About the Story: The Yellow Wallpaper
|Book Title||The Yellow Wallpaper|
|Author||Charlotte Perkins Gilman|
|Genre||Psychological fiction, Gothic literature|
|Setting||Late 19th-century New England|
The Yellow Wallpaper Analysis
“The Yellow Wallpaper” is a short story by Charlotte Perkins Gilman that explores the mental and emotional struggles of a woman who is prescribed the “rest cure” for her supposed nervous condition. The narrator becomes increasingly obsessed with the wallpaper in her room, seeing a woman trapped behind the pattern.
This symbolizes her own sense of confinement and the oppressive nature of the treatment imposed on her. The story highlights the harmful effects of the patriarchal medical practices of the time and serves as a critique of the limitations imposed on women’s autonomy and mental well-being.
The Yellow Wallpaper Characters
- Narrator (Protagonist): A woman with a nervous condition, struggling with her mental health. She is the one who writes the story.
- John (Antagonist): The narrator’s husband and a physician. He doesn’t understand the depth of his wife’s mental struggles and restricts her activities.
- Jennie: John’s sister, who takes care of the house and the narrator. She unintentionally contributes to the narrator’s isolation.
- The Woman in the Wallpaper: A mysterious figure the narrator becomes obsessed with.
The Yellow Wallpaper Themes
- Women’s Oppression: The story explores the oppressive nature of societal expectations and the limitations placed on women during the late 19th century.
- Loss of Identity: The protagonist’s descent into madness reflects the loss of her individuality and identity, suppressed by her husband and societal norms.

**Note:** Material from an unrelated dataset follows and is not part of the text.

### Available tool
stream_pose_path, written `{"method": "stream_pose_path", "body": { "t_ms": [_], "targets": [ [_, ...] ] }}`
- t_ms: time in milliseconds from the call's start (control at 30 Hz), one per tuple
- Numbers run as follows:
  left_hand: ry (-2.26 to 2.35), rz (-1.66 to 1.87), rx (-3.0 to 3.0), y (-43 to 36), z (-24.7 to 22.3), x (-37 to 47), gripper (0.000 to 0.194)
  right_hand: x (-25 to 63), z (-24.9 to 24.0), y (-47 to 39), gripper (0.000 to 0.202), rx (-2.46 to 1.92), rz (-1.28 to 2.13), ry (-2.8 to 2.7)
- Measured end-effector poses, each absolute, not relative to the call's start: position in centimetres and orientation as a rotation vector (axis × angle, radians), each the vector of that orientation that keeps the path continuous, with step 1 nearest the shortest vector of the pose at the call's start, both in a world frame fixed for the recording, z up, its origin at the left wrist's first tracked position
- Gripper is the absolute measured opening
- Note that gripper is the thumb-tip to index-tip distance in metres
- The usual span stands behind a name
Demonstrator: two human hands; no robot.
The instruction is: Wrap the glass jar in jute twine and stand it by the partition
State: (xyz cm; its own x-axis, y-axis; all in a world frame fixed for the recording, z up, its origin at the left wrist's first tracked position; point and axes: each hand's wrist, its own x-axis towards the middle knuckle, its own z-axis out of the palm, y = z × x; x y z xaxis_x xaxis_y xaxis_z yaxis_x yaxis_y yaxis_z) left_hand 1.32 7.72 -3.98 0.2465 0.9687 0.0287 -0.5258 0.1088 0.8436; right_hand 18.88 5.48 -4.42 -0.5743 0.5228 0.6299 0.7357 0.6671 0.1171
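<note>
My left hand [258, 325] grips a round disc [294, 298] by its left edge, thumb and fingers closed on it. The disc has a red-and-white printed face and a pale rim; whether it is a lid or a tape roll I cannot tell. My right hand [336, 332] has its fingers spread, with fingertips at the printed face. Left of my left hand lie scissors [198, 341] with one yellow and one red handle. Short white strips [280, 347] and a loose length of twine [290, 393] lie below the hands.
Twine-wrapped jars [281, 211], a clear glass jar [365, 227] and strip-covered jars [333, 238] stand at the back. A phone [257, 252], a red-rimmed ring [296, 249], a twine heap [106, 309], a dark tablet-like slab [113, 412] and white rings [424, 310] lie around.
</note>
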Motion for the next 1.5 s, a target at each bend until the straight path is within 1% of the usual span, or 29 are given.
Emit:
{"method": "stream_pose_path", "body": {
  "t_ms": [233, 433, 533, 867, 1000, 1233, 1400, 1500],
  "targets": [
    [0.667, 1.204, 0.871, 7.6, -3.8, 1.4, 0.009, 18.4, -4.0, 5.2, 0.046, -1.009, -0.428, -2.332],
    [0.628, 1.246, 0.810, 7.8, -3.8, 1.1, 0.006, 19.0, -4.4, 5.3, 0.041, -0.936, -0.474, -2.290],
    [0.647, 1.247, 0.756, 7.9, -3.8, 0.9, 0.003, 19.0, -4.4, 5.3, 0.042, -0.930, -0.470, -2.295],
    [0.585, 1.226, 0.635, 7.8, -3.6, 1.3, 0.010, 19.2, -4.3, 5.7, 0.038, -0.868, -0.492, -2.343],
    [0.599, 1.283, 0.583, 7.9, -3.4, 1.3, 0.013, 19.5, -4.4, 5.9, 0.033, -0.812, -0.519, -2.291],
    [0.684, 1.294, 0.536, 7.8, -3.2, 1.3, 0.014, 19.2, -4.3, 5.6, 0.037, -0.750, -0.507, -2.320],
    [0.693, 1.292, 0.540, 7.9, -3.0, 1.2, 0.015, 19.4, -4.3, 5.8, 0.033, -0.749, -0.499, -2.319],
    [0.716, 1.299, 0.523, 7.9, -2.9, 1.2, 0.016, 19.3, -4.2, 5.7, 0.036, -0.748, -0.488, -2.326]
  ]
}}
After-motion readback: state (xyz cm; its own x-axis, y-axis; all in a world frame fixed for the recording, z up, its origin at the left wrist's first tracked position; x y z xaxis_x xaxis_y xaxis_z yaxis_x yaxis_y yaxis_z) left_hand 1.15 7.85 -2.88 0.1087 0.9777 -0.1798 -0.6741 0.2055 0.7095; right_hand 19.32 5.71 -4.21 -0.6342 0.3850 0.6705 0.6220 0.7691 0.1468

- Power Dynamics in Marriage: The story highlights the unequal power dynamic between men and women in marriage, where the husband controls and dictates the wife’s life.
- Mental Health Stigma: “The Yellow Wallpaper” addresses the stigma surrounding mental health during the time, portraying the misdiagnosis and mistreatment of the protagonist’s postpartum depression.
- Isolation and Loneliness: The theme of isolation is evident as the protagonist is confined to a room, mirroring her emotional and mental isolation from the outside world.
- Escape through Imagination: The wallpaper becomes a symbol of the protagonist’s attempt to escape her reality through her imagination, providing a creative outlet in her confined existence.
Watch Full Video Summary & Analysis of “The Yellow Wallpaper”
The Yellow Wallpaper Summary
The narrator opens her journal by admiring the house’s beauty and the gardens her husband has chosen for their summer getaway. She romanticises it as an aristocratic estate or perhaps a haunted mansion, and she wonders how they could afford it and why the property had been unoccupied for so long. Her sense that there is “something strange” about the incident prompts her to mention her condition (she suffers from “nervous depression”) and her marriage. She laments that her husband, John, also her doctor, dismisses her situation and her general ideas and concerns. She contrasts his realistic, logical demeanour with her creative, sensitive demeanour.
Her therapy compels her to do virtually nothing active except work and write. She believes that movement, independence, and an intriguing job might benefit her condition, and she confesses that she has started a private blog to “relieve her mind.” In an attempt to do this, the narrator proceeds to describe the house. Her depiction is mainly good, but troubling features like “rings and things” in the bedroom walls and bars on the windows keep appearing. She finds the yellow wallpaper in the bedroom, with its weird, formless design, alarming and characterises it as “revolting.” Her thoughts are soon disturbed by John’s arrival, and she compels to stop writing.
As the summer progresses, the narrator becomes adept at concealing her journal and hence her thoughts from John. She continues to want more exciting company and activities, and she complains about John’s patronising, controlling ways—but she quickly returns to the wallpaper, which begins to appear not only unattractive but somehow dangerous. She notes that John is concerned about her getting obsessed with it and that he has even refused to repaper the room to avoid giving in to her neurotic fears.
However, the narrator’s imagination becomes piqued. She admits that she likes imagining people on the paths around the house, but John continually discourages her from having such ideas. She also recalls her childhood, when she could frighten herself by picturing things in the dark. She details the bedroom, which she believes was formerly a nursery for small children, pointing out that the paper has ripped off the wall in places, the floor has scratches and gouges, and the bedroom furniture is heavy to put in place. Just as she begins to see a weird sub-pattern underneath the main pattern of the wallpaper, her writing is interrupted again, this time by John’s sister, Jennie, who is working as the narrator’s maid and nurse.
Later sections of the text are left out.